On estime qu’un million de Québécois souffrent d’acouphènes, un phénomène qui se caractérise par la perception continue ou intermittente d’un son qui ne provient pas de l’environnement. Voici quelques solutions proposées par Sylvie Hébert, professeure titulaire à l’École d’orthophonie et d’audiologie de l’Université de Montréal, pour améliorer la qualité de vie de ceux qui en sont atteints.

1. Consulter un 
professionnel
Si vous souffrez d’acouphènes, la première chose à faire est d’en discuter avec votre médecin. «Celui-ci pourra vous orienter vers des spécialistes, comme un oto-rhino-laryngologiste, afin d’écarter certaines causes médicales. Il pourrait aussi vous recommander un audiologiste, qui évaluera vos fonctions auditives ainsi que la gravité de votre acouphène», explique Sylvie Hébert. Si l’acouphène est apparu subitement à la suite d’un traumatisme quelconque, il est important de consulter un professionnel de la santé dans les plus brefs délais.

2. Occuper son esprit
La recherche sur les acouphènes se concentre sur deux volets : le son perçu et le dérangement qu’il provoque. «Pour l’instant, malheureusement, nous n’avons pas trouvé de moyen efficace pour éliminer complètement le son. Nous nous efforçons donc de réduire son impact sur la qualité de vie de la personne qui l’entend», indique la professeure. Celle-ci suggère, par exemple, de porter une attention particulière aux situations où vous êtes moins importuné par votre acouphène, afin de pouvoir reproduire des conditions similaires en cas de crise.

3. Protéger ses oreilles
Les acouphènes résultent souvent de dommages subis par l’appareil auditif. Dans un environnement particulièrement bruyant, comme un concert rock ou une usine, il est donc recommandé d’utiliser des bouchons d’oreilles. Toutefois, selon Sylvie Hébert, ce genre de protection ne devrait pas être portée pendant une période prolongée. Cela pourrait en effet accroître votre sensibilité auditive ou, encore, provoquer une accumulation de cérumen, deux facteurs susceptibles de causer des acouphènes.

4. Obtenir 
du soutien
Comme l’acouphène est un problème invisible, la personne qui en souffre se bute souvent à un manque d’empathie de la part de son entourage. Heureusement, certains organismes, comme des centres de réadaptation ou des hôpitaux, organisent des rencontres de groupes au cours desquelles il est possible d’échanger avec d’autres personnes qui vivent la même situation. «Ces groupes de soutien permettent également d’obtenir de l’information utile et pertinente sur les acouphènes», ajoute la professeure.

5. Se relaxer
Il est de plus en plus reconnu qu’il existe un lien entre les acouphènes et le stress. D’une part, plusieurs personnes affirment que leur acouphène est apparu à la suite d’un épisode particulièrement éprouvant, comme la perte d’un être cher.

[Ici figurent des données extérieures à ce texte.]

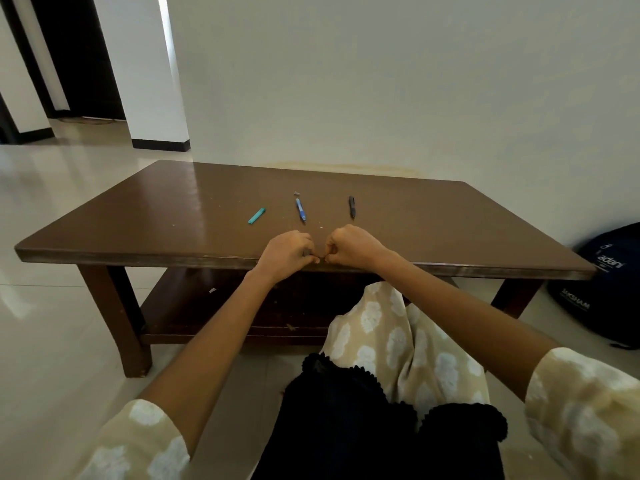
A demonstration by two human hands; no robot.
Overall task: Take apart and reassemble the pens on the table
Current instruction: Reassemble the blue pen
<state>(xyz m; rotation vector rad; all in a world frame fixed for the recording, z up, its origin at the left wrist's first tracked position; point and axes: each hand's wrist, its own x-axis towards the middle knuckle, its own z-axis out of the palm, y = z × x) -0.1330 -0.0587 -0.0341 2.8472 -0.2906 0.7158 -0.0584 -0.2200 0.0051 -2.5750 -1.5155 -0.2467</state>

D’autre part, plusieurs observent que leur perception de l’acouphène augmente en période de stress. Voilà pourquoi Sylvie Hébert recommande de pratiquer des exercices de relaxation. «Certaines études ont démontré que le yoga et la méditation pouvaient à la fois diminuer la détresse engendrée par cette affection et augmenter notre tolérance aux acouphènes», révèle-t-elle.